_Work task_
All lines from the one containing "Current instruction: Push" through the end of the data below are to be transcribed exactly. Leave out the rest.

_Data extracts_
◆ ◆ ◆ ◆ ◆ ◆ ◆

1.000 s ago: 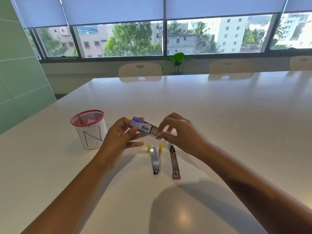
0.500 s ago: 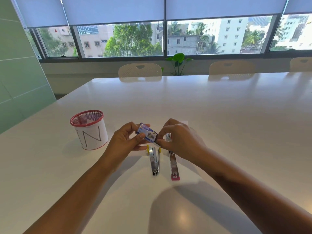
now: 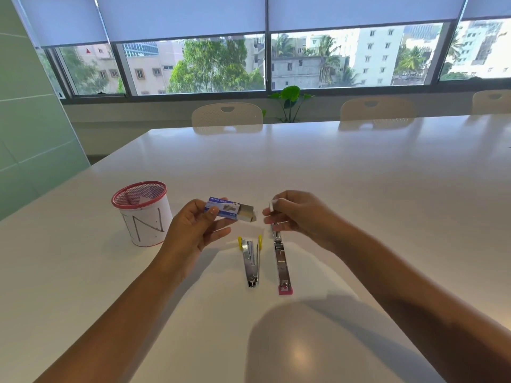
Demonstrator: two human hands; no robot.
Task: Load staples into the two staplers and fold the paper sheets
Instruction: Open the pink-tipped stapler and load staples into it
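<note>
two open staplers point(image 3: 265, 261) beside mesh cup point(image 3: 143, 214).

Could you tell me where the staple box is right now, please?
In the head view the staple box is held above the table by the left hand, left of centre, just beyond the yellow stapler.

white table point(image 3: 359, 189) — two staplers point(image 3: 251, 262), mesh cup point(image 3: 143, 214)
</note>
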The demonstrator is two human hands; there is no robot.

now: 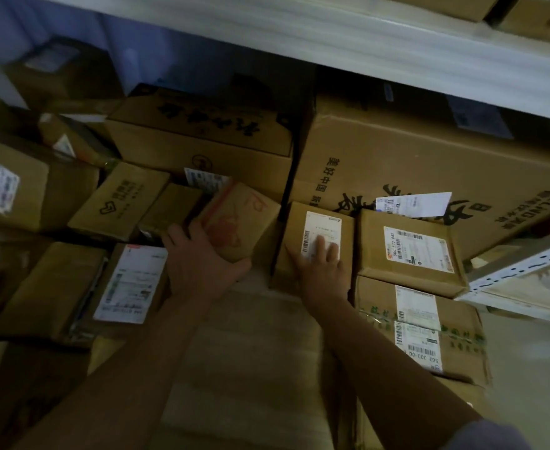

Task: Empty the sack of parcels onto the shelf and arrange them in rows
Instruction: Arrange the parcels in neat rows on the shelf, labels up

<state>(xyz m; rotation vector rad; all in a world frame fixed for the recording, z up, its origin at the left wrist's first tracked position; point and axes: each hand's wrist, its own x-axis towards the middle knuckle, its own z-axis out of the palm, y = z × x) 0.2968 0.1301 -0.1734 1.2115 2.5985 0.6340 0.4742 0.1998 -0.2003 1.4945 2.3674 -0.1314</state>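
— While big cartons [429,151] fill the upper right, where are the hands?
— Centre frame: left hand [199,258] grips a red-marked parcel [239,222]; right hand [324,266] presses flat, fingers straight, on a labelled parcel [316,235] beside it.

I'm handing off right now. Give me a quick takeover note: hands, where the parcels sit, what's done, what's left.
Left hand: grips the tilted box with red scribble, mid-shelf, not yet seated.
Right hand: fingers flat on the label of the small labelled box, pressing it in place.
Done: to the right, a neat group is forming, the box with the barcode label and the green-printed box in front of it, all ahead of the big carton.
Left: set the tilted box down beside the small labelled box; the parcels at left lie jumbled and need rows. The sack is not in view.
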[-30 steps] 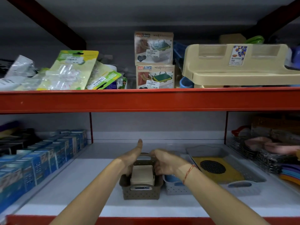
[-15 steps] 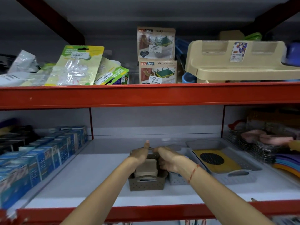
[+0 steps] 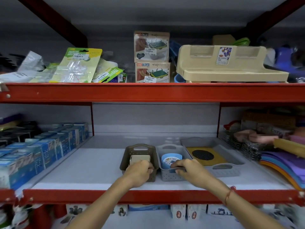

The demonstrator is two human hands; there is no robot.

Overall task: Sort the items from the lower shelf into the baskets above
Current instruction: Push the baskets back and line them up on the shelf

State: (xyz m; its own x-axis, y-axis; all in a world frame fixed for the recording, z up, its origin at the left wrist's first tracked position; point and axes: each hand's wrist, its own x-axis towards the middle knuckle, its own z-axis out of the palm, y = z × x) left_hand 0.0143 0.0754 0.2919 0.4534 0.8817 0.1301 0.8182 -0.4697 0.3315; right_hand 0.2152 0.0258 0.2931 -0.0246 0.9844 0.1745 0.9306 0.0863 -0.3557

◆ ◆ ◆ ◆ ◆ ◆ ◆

_Output below_
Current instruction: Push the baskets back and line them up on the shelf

State: (xyz m; its own x-axis, y-axis; all in a world frame fixed for the recording, z up, its origin at the left wrist's first tracked position; point and axes: each hand's wrist, its own x-axis towards the middle knuckle, its own z-axis out of the palm, y = z × x) left_hand 0.0143 0.0754 0.2919 0.4534 0.8817 0.1301 0.8182 -0.4697 0.3315; right_hand 0.2152 0.0258 0.2931 -0.0246 0.9844 0.1745 0.9306 0.0863 -0.3557

This completes the output for the exercise.